A combination of retroviral gene therapy and chemotherapy administered as a prodrug significantly increased survival times of patients with recurrent high-grade glioma in a phase I trial.

Median overall survival for 45 patients receiving the combination of Tocagen Inc.'s Toca-511 (vocimagene amiretrorepvec) and Toca FC (extended-release 5-fluorocytosine), a prodrug of the standard chemotherapy 5-FU, increased by more than six months. In the grim world of high-grade glioma, those 6.5 months represented a near doubling of median overall survival time in comparison to historical controls and patients treated with the chemotherapy drug lomustine.

But in the opinion of Harry Gruber, the most impressive part of the data – "because it looks like immunotherapy" – is that the survival curve has what's known in statistical parlance as a tail, with a significant fraction of patients surviving for what is considered long periods of time in the world of brain tumors.
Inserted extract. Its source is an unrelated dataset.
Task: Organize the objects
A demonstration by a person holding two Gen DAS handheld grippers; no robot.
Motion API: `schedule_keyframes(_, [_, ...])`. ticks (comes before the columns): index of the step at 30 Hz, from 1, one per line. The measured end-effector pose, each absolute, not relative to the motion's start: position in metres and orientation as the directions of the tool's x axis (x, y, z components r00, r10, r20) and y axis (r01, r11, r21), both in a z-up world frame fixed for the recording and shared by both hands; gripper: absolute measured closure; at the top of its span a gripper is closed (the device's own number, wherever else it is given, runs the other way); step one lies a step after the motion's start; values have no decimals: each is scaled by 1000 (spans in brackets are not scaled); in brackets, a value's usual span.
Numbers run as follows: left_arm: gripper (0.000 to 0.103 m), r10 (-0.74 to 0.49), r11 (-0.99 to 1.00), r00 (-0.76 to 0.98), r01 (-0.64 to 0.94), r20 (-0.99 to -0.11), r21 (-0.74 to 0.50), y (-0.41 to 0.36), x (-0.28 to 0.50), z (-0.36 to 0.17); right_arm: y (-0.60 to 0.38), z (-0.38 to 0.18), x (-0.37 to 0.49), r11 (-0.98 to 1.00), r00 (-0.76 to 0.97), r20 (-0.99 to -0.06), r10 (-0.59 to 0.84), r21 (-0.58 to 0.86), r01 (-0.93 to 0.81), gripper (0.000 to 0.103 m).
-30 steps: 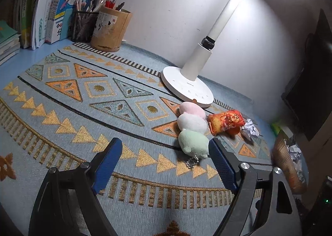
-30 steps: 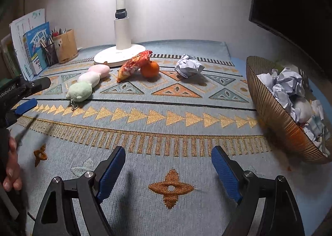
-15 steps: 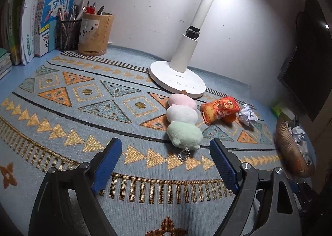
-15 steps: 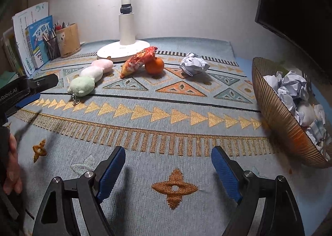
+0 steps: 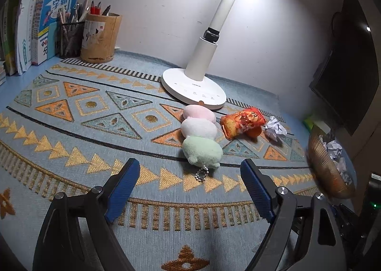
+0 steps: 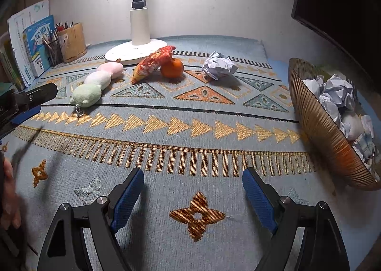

At two years, the overall survival rate was 40 percent in the high-dose cohort, with an overall survival rate of all patients at 29 percent. The two-year overall survival rate of historical controls with recurrent glioblastoma is 9 percent.

The longest such response in the trial, which is still ongoing, is nearly four years.

Gruber also noted that the patients are not just surviving, but are doing well after their treatment.

"They go back to work, they have normal lives," he said. One patient on the trial became a father two years after his recurrence.

Gruber is the CEO of Tocagen and a co-author on the paper reporting the findings, which the team published in the June 1, 2016, issue of Science Translational Medicine.

2015's approval of Imlygic (talimogene laherparepvec/T-vec, Amgen Inc.) for the treatment of melanoma marked the first FDA win for oncolytic viruses, which, broadly speaking, infect cancer cells and stimulate an immune response to them, though the details vary by therapy.

Tocagen's Toca-511/Toca FC is a variation on that theme. The retroviral part of the combination.

Toca-511 is "a conditionally oncolytic virus with a prodrug activator gene," Gruber told Medical Device Daily.

The gene, cytosine deaminase, metabolizes FC, an antifungal drug that crosses the blood-brain barrier, into 5-FU.

Toca-511 is somewhat unusual in that it uses a channel, PIT-2, to enter cells. That channel is present on most cells, normal and tumor alike. "The selectivity is not through the channel," Gruber explained.

But normal cells rapidly clear the retrovirus, while tumor cells are vulnerable to its becoming integrated because they have defects in interferon signaling.

As a result, 5-FC can be given systemically, but 5-FU levels are high specifically in the tumor.

In preclinical experiments, the 5-FU produced by the transgene killed off both the cells producing it and neighboring cells. As tumor cells died, they set off an immune response, predictably enough – "we expected that," Gruber said.

What the team did not expect was that "the immunotherapy component was the more dominant of the two – that was a big surprise to us."

The reason appears to be that 5-FU does not just kill cancer cells. A few years ago, researchers at the French INSERM Institute reported that immunosuppressive myeloid cells were also highly sensitive to 5-FU – "more sensitive than many cancers," Gruber said.

As a result, treating with the combination of Toca-511 and Toca FC led to "an immune response without the brake."

But that brake is only off in the tumor, which means that both the chemotherapy's and the immunotherapy's toxicity are largely confined to the tumor.

"It's the selectivity of the 5-FU in the tumor that's so critical," Gruber stressed.

The retroviral vector was equally able to infect all subtypes of brain tumors, though the team identified a molecular signature that predicted a clinical response.

Based on the results of the phase I trial, the team has initiated a "registration-quality" trial that is now enrolling patients.

The team is also testing the approach, for now preclinically, in other tumor types as well as in brain metastases.